[YOUR ASSIGNMENT]:
What you return should be every line of the material, unchanged.

[GIVEN INFORMATION]:

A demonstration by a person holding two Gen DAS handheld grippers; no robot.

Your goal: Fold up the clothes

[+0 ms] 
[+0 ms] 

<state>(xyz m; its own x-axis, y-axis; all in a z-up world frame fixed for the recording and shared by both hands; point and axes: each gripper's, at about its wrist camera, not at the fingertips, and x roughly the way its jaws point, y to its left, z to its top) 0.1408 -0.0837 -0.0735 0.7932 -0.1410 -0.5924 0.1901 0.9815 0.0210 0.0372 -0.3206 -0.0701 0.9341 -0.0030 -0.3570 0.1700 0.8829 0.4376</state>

[ANSWER SECTION]:
A demonstration by a person holding two Gen DAS handheld grippers; no robot.

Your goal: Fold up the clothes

[+0 ms] 
[+0 ms] 

<state>(xyz m; its own x-axis, y-axis; all in a z-up world frame fixed for the recording and shared by both hands; point and axes: each gripper's, at about its wrist camera, not at the fingertips, and x roughly the way its jaws point, y to its left, z to its top) 0.1408 -0.0837 -0.0735 0.7932 -0.1410 -0.5924 0.1901 0.9815 0.0210 0.0372 -0.3206 -0.0701 0.9341 -0.0030 -0.3570 0.1700 0.8829 0.4376</state>

This exercise requires no further answer.